Una volta risalita una gola e guadato un torrente in secca, giungiamo al tratto più spettacolare dell'ardita mulattiera: sorretta da muretti, s'inerpica con una serie di secche svolte ravvicinate, piega a destra davanti alla nicchia in parete in cui i valligiani tenevano una lampada ad olio, per poi entrare nel bosco.
Usciti dal bosco proseguiamo tra i terrazzamenti di Barmelle e oltrepassata una fontana ricavata da un grande masso, in breve raggiungiamo le case del villaggio abbandonato 1563 m.
Ci fermiamo qualche minuto alla cappella ristrutturata, datata 1863, da dove possiamo godere della grandiosa veduta panoramica sulla vallata sottostante, da Pontboset alla Fenetre de Champorcher e sul versante opposto sui terrazzi orografici con il villaggio di Borney e la radura dell'alpe Trone. Il nome Barrnelle deriva da barme, cioè riparo sotto la roccia. Negli esigui terrazzamenti è sintetizzata la povera economia di questo villaggio rurale, dove l'unico sostentamento erano i campi a segale e patate e l'allevamento di qualche capra. Progressivamente spopolatosi, durante il secondo conflitto mondiale fu oggetto di una infruttuosa perlustrazione nazista.
A monte della cappella seguiamo una freccia gialla salendo al grande frassino con l'indicazione "Tête du Mont", il sentiero riprende poco marcato tra i prati inselvatichiti e rimonta l'erto costone nel bosco di larici, con una lunga serie di tornanti.
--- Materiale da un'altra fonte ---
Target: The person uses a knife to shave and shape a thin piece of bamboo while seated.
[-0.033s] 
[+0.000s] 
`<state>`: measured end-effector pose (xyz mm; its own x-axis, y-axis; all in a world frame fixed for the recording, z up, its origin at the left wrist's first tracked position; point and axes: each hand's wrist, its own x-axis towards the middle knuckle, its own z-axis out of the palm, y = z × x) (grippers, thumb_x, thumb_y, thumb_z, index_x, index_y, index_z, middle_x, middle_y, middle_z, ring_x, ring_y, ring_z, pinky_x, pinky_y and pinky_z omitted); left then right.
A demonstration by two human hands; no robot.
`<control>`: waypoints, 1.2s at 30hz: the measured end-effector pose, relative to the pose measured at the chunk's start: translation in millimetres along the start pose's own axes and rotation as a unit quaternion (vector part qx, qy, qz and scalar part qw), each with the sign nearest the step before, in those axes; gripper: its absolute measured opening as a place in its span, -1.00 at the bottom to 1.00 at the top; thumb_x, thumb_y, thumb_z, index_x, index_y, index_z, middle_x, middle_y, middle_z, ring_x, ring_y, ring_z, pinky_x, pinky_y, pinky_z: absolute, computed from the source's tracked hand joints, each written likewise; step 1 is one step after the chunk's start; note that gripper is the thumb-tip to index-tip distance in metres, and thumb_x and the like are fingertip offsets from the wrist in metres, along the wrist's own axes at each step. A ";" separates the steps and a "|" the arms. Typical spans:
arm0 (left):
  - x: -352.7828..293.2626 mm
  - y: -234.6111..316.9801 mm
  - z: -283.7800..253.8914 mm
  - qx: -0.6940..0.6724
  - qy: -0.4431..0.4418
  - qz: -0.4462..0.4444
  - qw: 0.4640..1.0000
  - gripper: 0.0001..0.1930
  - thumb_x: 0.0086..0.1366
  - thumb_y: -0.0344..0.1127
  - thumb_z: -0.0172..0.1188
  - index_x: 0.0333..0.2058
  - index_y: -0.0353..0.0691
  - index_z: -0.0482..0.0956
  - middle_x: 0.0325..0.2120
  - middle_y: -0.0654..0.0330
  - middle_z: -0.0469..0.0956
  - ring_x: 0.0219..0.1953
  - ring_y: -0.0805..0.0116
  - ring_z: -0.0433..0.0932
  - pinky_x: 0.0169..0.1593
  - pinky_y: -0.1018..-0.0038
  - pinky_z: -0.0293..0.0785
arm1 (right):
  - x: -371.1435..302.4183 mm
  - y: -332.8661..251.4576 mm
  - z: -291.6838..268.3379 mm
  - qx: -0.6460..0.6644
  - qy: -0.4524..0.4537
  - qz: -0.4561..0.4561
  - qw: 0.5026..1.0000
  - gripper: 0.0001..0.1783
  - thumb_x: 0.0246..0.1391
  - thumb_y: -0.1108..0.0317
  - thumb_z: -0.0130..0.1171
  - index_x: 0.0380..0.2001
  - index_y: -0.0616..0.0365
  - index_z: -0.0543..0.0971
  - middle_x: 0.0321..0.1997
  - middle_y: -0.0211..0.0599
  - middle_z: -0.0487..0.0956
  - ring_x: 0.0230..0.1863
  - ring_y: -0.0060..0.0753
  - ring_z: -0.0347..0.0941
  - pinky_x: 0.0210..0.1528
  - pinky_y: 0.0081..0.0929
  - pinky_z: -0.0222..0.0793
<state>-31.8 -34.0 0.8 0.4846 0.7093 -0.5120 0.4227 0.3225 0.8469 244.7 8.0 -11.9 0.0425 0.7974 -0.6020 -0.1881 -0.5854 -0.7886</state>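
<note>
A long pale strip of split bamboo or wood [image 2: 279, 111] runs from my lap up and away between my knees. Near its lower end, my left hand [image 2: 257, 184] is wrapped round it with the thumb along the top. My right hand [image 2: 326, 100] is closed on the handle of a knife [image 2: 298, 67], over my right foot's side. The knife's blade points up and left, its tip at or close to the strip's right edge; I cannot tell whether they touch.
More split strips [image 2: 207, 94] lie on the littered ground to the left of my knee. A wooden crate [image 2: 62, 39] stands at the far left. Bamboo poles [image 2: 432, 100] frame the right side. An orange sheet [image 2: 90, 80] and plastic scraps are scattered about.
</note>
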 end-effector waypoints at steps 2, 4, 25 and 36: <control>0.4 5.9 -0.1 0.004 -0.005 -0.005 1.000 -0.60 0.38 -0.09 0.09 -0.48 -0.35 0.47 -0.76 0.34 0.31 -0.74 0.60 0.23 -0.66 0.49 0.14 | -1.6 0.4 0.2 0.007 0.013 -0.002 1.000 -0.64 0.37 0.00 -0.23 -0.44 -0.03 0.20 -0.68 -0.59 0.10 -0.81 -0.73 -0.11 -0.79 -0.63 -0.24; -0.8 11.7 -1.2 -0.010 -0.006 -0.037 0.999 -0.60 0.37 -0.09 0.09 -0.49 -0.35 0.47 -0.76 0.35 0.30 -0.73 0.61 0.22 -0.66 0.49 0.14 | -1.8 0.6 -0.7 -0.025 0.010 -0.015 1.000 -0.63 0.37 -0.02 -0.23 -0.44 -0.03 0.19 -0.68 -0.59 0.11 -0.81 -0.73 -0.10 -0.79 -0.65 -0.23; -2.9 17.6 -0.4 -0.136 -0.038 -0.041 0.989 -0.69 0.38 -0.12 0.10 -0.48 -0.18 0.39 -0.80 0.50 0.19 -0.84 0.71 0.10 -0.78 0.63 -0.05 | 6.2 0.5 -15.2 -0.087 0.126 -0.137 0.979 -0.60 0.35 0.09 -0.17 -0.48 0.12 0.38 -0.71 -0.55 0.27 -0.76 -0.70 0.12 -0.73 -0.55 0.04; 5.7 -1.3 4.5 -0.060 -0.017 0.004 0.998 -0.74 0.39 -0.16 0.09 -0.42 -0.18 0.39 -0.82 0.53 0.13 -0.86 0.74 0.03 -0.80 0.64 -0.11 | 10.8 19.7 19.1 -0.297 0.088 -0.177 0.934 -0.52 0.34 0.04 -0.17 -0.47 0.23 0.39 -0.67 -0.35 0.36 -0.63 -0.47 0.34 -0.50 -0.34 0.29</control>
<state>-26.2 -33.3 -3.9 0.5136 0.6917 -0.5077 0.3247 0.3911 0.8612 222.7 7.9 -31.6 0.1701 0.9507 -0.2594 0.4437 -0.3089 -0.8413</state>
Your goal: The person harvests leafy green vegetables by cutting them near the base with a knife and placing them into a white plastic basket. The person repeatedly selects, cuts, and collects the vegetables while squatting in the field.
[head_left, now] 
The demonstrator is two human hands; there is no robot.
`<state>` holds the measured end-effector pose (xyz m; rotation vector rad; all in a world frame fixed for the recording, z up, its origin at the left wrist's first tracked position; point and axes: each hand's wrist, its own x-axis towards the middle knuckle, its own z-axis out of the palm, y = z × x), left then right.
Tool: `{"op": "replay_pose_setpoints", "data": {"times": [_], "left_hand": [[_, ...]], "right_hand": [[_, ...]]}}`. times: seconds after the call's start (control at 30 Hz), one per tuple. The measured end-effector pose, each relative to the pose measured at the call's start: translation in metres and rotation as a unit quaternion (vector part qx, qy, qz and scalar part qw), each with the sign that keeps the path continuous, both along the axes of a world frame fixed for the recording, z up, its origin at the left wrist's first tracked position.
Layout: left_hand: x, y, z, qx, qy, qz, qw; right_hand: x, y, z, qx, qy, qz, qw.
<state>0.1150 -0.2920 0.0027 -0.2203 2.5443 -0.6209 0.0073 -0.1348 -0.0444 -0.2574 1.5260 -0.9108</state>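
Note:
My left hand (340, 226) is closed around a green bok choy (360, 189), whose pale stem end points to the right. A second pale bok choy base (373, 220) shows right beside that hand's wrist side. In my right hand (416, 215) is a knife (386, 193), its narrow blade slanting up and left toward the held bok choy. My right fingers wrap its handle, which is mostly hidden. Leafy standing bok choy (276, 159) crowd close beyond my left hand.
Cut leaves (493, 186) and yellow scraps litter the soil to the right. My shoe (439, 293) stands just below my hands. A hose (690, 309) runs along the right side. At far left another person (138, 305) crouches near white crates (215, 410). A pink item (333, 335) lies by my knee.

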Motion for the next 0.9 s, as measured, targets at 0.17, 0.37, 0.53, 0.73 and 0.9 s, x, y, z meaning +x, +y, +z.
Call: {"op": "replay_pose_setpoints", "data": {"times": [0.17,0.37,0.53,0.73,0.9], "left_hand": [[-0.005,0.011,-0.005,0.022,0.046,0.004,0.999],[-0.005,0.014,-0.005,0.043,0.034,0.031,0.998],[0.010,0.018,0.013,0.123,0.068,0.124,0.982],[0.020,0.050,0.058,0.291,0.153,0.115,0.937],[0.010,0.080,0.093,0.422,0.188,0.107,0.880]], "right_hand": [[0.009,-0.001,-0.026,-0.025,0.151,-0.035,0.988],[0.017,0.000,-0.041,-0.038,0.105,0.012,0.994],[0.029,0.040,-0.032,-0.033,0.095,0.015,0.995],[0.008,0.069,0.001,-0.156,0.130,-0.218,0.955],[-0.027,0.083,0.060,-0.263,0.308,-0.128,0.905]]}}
Tralasciamo il sentiero a sinistra fortemente esposto per Grand Rosier e continuando in salita arriviamo sulla dorsale spartiacque tra le valli Champorcher e Issogne. Continuiamo verso sinistra tenendoci sul versante settentrionale della cresta tra larici e rododendri, giunti ad un bivio proseguiamo sul 14B e in pochi minuti raggiungiamo in leggera salita la cima della Tête du Mont 1897 m sovrastata da una grande croce metallica, splendido punto panoramico a 360°. Dopo pochi istanti veniamo raggiunti da Fabio, Patrizia e Giuseppe, che non vedevamo da circa un'anno, un incontro che non mi aspettavo proprio, ma che mi riempe il cuore di gioia...
Dopo la tradizionale foto di gruppo, iniziamo la discesa riprendendo il sentiero per poi seguire a sinistra la deviazione che ci porta in breve sul 14A. Con ripidi tornanti scendiamo sull'opposto versante da dove siamo saliti, alcuni passaggi rocciosi sono stati resi sicuri da alcuni gradini in ferro. Arrivati al Col Plan Fenètre, prima di intraprendere la discesa a sinistra, decidiamo di proseguire diritti arrivando alla vicina cappella di Sant'Anna posta in una radura a 1706 m, dove ci fermiamo per la pausa pranzo.
Per la via del ritorno ritornati al colle scendiamo a destra seguendo l'ampia mulattiera (segnavia 14), toccato un costone proseguiamo all'interno dell'avvallamento nella foresta di larice, abete rosso e pino silvestre, per poi giungere alla palina segnavia posta all'ingresso del pittoresco villaggio di Grand Rosier 1460 m. Ci addentriamo tra le case fino alla cappella dedicata ai Santi Fabiano e Sebastiano, già esistente nel 1709, all'esterno si trova una bella acquasantiera in pietra olIare.
Ritornati nei pressi della palina segnavia continuiamo al margine delle case in leggera discesa verso sinistra, stranamente non vi è nessuna indicazione sulla palina segnavia, ma alcune frecce gialle sbiadite e il segnavia 14D ne indicano comunque la giusta direzione. Ci portiamo al di sotto del paese in direzione del ripetitore, pochi metri prima di raggiungerlo pieghiamo a sinistra e facendo attenzione ai segni di vernice ci portiamo sotto il dosso. Scendiamo ora ripidamente nel bosco tra larici e felci, pervenendo sul bordo di un salto roccioso, il sentiero ora obliqua a sinistra protetto da staccionate e in diagonale raggiunge la strada asfaltata. Proseguendo ora verso valle dopo circa 300 m raggiungiamo la piazzola dove abbiamo lasciato l'auto.
Malati di Montagna: Fabio, Patrizia, Giuseppe, Piergiorgio, Simeone, Danilo e Fabio

mulattiera per Barmelle



Barmelle 1563 m
Piccolo borgo rurale ora disabitato, abbarbicato alle pendici della Tete du Mont, a picco sulla Valle di Champorchel: La mulattiera d'accesso, a tratti verticale, è sostenuta da muretti; incollata alla parete rocciosa raggiunge, probabilmente, uno dei luoghi abitati più arditi dell'intera regione.


by Simeone


La Macrolepiota procera, volgarmente conosciuta come Mazza di tamburo, Puppola, Bubbola maggiore, Ombrellone o Parasole è uno dei più vistosi, conosciuti ed apprezzati funghi commestibili.
by Simeone


tutti in cima appassionatamente...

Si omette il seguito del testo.